WHAT YOU ARE ASKED TO DO >> List all lines of the data containing the word "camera".

PROVIDED DATA >>
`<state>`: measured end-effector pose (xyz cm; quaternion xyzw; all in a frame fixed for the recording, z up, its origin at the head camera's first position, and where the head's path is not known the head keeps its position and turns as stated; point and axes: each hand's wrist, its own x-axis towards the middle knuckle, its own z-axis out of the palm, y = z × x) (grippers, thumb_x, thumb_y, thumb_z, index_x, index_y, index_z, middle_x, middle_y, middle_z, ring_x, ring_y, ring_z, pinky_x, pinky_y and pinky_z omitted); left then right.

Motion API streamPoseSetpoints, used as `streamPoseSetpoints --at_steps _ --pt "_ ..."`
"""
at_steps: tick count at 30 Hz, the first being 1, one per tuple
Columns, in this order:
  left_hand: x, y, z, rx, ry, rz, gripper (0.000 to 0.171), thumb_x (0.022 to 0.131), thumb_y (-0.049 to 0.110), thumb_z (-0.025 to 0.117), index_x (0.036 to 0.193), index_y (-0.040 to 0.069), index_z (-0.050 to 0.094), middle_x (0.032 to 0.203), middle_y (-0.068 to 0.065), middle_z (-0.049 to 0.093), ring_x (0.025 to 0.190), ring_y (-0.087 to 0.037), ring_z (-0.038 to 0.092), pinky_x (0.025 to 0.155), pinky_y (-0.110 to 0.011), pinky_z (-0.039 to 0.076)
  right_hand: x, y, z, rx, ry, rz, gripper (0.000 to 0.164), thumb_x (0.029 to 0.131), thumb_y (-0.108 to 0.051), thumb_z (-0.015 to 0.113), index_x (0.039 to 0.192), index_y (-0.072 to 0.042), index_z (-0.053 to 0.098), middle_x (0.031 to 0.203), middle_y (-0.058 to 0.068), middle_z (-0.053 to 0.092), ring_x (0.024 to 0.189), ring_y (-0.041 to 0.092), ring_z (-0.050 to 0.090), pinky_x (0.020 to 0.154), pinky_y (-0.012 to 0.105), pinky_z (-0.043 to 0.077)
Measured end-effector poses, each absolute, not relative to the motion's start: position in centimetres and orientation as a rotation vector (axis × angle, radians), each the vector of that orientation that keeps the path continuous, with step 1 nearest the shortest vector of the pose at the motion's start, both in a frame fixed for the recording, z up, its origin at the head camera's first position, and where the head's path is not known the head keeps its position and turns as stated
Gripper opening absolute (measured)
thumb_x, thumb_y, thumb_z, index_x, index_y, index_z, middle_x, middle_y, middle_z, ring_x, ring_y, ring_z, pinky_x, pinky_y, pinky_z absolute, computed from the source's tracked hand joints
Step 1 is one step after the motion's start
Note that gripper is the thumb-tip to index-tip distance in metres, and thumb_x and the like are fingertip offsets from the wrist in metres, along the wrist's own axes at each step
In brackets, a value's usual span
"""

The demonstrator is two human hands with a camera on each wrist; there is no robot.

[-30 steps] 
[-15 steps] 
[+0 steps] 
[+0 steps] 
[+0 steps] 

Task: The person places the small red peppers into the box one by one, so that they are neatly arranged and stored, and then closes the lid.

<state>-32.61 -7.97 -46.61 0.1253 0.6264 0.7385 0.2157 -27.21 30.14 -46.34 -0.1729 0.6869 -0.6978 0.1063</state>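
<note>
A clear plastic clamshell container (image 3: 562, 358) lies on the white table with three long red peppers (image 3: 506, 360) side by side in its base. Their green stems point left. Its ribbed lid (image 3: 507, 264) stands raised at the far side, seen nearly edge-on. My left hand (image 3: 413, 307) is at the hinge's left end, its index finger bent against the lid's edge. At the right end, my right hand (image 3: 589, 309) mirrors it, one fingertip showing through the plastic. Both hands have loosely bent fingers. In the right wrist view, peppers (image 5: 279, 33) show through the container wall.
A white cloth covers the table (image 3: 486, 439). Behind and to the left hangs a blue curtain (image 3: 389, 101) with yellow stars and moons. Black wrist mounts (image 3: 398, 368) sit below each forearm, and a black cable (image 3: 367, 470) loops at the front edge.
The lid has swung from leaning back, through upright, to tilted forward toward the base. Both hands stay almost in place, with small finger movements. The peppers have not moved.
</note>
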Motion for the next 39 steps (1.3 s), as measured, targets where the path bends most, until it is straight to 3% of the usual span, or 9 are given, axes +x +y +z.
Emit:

RESPONSE BELOW >>
`<state>`: measured end-effector pose (xyz cm; quaternion xyzw; all in a frame fixed for the recording, z up, its origin at the head camera's first position, and where the head's path is not known the head keeps its position and turns as stated; point and axes: each hand's wrist, its own x-axis towards the middle knuckle, its own z-axis out of the palm, y = z × x) (grippers, thumb_x, thumb_y, thumb_z, index_x, index_y, index_z, middle_x, middle_y, middle_z, ring_x, ring_y, ring_z, pinky_x, pinky_y and pinky_z omitted); left then right.
Measured end-effector poses, each absolute, not relative to the motion's start: position in centimetres and orientation as a rotation vector (axis × angle, radians), each the vector of that orientation that keeps the path continuous, with step 1 nearest the shortest vector of the pose at the motion's start, both in a frame fixed for the recording, z up, its origin at the head camera's first position, and where the head's path is not known the head keeps its position and turns as stated
The demonstrator is two human hands with a camera on each wrist; there is no robot.

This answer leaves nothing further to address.